◆ **Task directions**
All the data below goes into the copy word for word, but the pictures don't.

(Data section Opens)

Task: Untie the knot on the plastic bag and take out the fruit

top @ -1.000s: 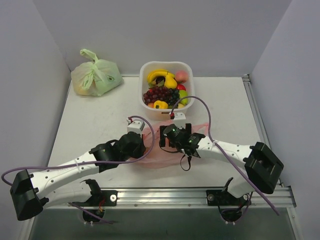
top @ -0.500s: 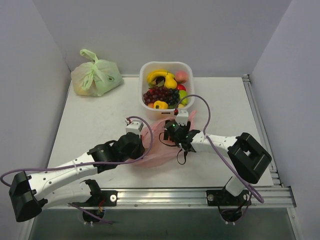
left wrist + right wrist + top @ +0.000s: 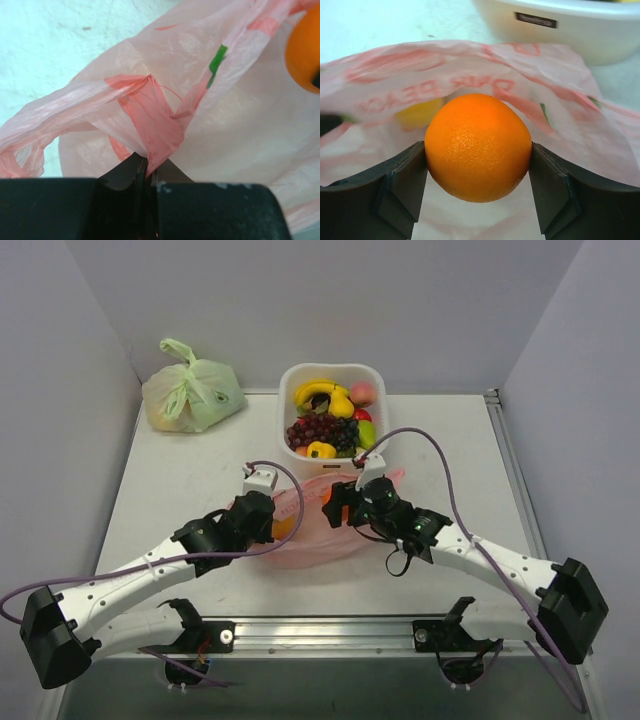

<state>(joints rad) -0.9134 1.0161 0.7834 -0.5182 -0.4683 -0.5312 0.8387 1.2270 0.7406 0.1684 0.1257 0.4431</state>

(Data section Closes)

◆ **Result for this task**
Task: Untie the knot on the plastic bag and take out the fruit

top @ -1.000s: 
top @ -0.500s: 
left wrist + right wrist + top @ +0.000s: 

<state>(joints rad) -0.9134 1.0161 0.7834 -0.5182 -0.4683 -0.5312 0.8387 1.2270 0.7406 0.1684 0.1257 0.4431</state>

That is the entire output.